Keep to one stretch of the data below, the lines from the one with "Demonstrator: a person" up to and including the one with "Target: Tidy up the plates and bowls", and return that stretch exactly.

· · · · ·

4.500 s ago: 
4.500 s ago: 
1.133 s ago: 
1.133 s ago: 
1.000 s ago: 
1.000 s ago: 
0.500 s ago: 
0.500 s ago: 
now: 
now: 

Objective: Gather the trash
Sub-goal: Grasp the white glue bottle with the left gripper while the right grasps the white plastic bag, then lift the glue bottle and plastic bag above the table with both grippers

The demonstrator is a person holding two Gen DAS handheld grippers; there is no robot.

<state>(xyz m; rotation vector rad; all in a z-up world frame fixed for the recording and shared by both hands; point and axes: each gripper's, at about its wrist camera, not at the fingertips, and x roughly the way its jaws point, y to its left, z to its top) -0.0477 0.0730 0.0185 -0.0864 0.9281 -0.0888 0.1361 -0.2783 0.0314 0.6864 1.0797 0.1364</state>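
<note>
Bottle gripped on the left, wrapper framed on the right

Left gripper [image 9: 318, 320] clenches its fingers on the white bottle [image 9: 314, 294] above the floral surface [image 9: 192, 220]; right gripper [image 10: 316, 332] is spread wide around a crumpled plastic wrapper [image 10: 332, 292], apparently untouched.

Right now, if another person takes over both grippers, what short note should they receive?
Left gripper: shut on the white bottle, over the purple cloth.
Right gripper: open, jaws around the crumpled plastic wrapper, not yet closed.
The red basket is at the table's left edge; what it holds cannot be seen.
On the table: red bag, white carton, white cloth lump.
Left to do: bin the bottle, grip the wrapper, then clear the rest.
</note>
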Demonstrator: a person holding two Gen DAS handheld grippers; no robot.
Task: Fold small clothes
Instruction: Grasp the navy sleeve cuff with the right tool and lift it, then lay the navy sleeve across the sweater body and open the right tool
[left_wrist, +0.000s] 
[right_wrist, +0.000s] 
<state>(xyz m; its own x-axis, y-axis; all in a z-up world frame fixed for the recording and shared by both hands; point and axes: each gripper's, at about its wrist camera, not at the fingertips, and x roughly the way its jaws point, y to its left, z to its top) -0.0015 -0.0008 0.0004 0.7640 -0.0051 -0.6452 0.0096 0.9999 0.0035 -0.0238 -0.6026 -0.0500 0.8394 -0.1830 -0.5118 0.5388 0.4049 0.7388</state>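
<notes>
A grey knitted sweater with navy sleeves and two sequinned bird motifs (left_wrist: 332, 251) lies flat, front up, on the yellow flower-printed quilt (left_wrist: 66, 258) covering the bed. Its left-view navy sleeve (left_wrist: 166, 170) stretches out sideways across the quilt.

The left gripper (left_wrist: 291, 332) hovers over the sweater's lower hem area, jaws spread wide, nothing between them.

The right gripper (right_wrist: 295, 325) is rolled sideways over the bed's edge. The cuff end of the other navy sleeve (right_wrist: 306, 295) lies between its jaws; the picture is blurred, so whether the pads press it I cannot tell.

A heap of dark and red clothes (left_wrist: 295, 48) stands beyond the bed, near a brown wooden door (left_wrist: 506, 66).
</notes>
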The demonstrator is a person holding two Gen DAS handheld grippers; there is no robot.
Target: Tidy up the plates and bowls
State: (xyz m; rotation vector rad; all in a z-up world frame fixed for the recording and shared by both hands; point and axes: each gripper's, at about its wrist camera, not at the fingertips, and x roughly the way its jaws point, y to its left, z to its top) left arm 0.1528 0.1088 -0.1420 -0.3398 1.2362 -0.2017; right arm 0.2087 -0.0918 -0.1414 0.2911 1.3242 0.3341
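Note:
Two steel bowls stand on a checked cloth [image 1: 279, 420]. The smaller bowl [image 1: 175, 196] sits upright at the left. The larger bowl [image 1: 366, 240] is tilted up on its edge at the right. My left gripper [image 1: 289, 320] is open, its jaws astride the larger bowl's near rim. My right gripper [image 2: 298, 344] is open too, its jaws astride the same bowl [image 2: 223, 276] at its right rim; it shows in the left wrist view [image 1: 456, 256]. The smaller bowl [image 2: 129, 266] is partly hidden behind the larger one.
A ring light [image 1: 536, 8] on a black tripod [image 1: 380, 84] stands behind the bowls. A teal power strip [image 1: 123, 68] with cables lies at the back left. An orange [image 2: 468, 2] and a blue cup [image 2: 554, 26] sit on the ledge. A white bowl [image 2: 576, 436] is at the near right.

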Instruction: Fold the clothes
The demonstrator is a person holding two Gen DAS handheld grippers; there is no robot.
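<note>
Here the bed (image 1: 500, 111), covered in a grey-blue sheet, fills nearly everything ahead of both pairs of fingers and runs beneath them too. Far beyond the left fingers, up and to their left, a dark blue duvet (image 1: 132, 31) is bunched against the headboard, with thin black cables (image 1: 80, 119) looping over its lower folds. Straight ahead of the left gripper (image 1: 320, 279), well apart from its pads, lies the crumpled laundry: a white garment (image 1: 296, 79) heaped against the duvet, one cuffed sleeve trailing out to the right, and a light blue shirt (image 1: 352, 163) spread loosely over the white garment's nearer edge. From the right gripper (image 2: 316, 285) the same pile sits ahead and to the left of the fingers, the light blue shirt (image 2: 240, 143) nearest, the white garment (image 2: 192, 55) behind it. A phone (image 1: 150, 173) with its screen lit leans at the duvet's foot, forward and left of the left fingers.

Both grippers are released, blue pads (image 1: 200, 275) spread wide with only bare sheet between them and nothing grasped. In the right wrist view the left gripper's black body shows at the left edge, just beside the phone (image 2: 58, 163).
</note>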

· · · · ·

- Result of this task:
Demonstrator: a person holding two Gen DAS handheld grippers; no robot.
Task: Fold small clothes
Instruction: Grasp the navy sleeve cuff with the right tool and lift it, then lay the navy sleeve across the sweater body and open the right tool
[left_wrist, +0.000s] 
[right_wrist, +0.000s] 
<state>(xyz m; its own x-axis, y-axis; all in a z-up world frame fixed for the recording and shared by both hands; point and axes: each gripper's, at about its wrist camera, not at the fingertips, and x roughly the way its jaws point, y to its left, z to its top) -0.0015 -0.0008 0.0004 0.7640 -0.0051 -0.6452 0.0096 0.9999 0.0035 -0.0238 -0.6026 -0.0500 0.8394 -0.1830 -0.5118 0.5388 0.4049 0.7388</state>
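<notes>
A grey knitted sweater with navy sleeves and two sequinned bird motifs (left_wrist: 332, 251) lies flat, front up, on the yellow flower-printed quilt (left_wrist: 66, 258) covering the bed. Its left-view navy sleeve (left_wrist: 166, 170) stretches out sideways across the quilt.

The left gripper (left_wrist: 291, 332) hovers over the sweater's lower hem area, jaws spread wide, nothing between them.

The right gripper (right_wrist: 295, 325) is rolled sideways over the bed's edge. The cuff end of the other navy sleeve (right_wrist: 306, 295) lies between its jaws; the picture is blurred, so whether the pads press it I cannot tell.

A heap of dark and red clothes (left_wrist: 295, 48) stands beyond the bed, near a brown wooden door (left_wrist: 506, 66).
</notes>
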The demonstrator is a person holding two Gen DAS handheld grippers; there is no robot.
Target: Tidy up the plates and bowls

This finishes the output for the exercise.